A young British officer takes to the high seas in this seafaring adventure circa 1793.
Debut novelist Russell delves deep into the oceans popularized by Patrick O’Brian to launch a new series about his own budding Master and Commander. The author’s classically flavored adventure tale is slow to get moving, but ultimately the book’s resourceful, conflicted hero carries the day. This book is set during the glory years of the British Navy leading up to the Napoleonic Wars, and its leading man is Lieutenant Charles Hayden, a rising officer in a growing British fleet in desperate conflict with France. Though his military record is sound, he finds it difficult to gain trust owing to his complicated lineage—a French mother and an American father do not suggest a loyal servant to Queen and country. Nevertheless, Hayden’s Francophone talents and resolute spirit are both put to the test during his first assignment. He is assigned to the Themis, a newly built vessel that has been spoiled by its self-indulgent master.

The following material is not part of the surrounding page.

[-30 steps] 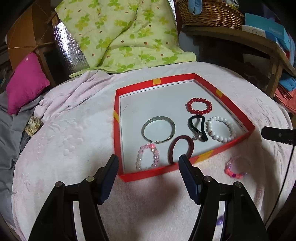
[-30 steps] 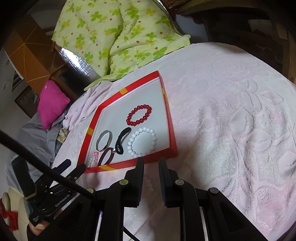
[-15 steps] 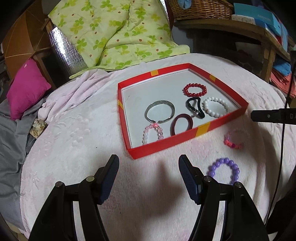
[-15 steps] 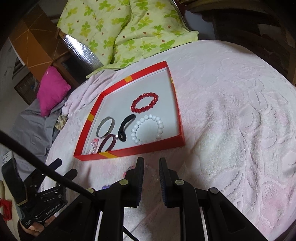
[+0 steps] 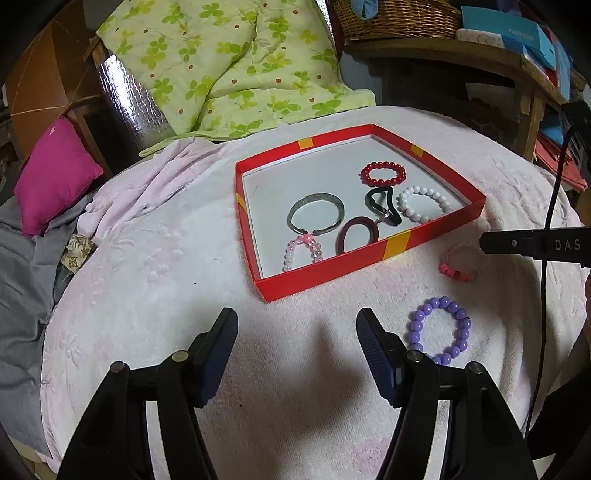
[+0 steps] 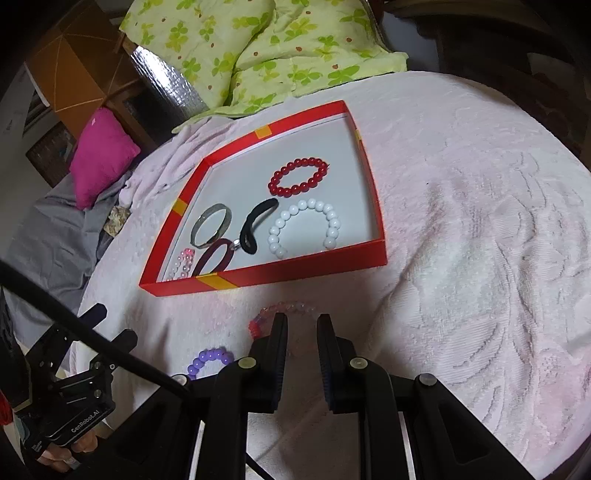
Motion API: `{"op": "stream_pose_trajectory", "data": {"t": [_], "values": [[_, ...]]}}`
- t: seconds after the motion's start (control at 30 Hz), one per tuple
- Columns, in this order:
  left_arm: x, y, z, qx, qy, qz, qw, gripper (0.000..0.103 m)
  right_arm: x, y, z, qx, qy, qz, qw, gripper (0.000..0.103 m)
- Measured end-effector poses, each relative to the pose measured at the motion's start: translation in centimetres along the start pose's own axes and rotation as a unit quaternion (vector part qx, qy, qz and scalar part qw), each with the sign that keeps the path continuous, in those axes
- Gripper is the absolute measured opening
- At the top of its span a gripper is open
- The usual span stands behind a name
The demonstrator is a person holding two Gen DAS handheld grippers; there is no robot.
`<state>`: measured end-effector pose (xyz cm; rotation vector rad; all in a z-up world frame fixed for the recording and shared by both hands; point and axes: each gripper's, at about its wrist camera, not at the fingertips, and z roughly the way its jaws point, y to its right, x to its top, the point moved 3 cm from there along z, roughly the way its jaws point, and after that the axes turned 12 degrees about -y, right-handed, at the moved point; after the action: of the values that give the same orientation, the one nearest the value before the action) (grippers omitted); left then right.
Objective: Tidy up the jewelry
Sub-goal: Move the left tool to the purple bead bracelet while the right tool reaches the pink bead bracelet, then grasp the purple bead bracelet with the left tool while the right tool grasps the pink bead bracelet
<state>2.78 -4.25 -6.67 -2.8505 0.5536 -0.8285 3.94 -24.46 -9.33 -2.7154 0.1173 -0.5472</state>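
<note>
Change since a second ago: both grippers have drawn back from the red tray [image 5: 436,232], which now sits farther off in the left wrist view; a purple bead bracelet [image 5: 439,330] has come into sight on the blanket.
Left gripper [image 5: 295,354]: hovers over the pale pink blanket [image 5: 147,288], fingers spread wide, nothing between them.
Right gripper [image 6: 300,343]: fingers drawn narrow with a slim gap, nothing gripped; tips sit just above a pink-and-clear bead bracelet [image 6: 284,308], which lies on the blanket just outside the tray's near wall.
Purple bead bracelet: on the blanket, outside the tray, just right of the left gripper's right finger; in the right wrist view it shows partly behind the gripper body [image 6: 210,360].
Tray contents: a red bead bracelet [image 5: 383,173] toward the far right; a white bead bracelet [image 5: 423,204] near the right wall; a black hair tie [image 5: 382,205] beside it; a silver bangle [image 5: 316,218] near the middle; a dark maroon hair band [image 5: 356,234] and a pale pink bead bracelet [image 5: 303,253] against the near wall.
Surroundings: a green floral quilt [image 5: 236,66] lies behind the tray, a magenta cushion [image 5: 55,177] off to the left, a wicker basket [image 5: 395,18] on a shelf at the back.
</note>
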Motion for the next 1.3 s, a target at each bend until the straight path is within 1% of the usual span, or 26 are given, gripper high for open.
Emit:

Captain Hart is a corpulent hack with political connections who has strong compulsions for both rum and the lash. In addition to his regular duties, Hayden must temper Hart’s unbalanced leadership, take the measure of the rogues and misfits under his command and keep an eye out for a murderous mutineer who lurks among the men. The young lieutenant must also whip the crew into fighting shape to take on the French privateers gunning for his ship’s hull and somehow follow the maniacal orders of his cowardly captain, including a poorly thought-out and potentially deadly incursion into enemy territory. This tale of the Age of Sail is a bit languid in places, owing chiefly to its historical richness, but it finds its wind soon enough.
A colorful account of duty and honor, punctuated by the cannonade of naval warfare.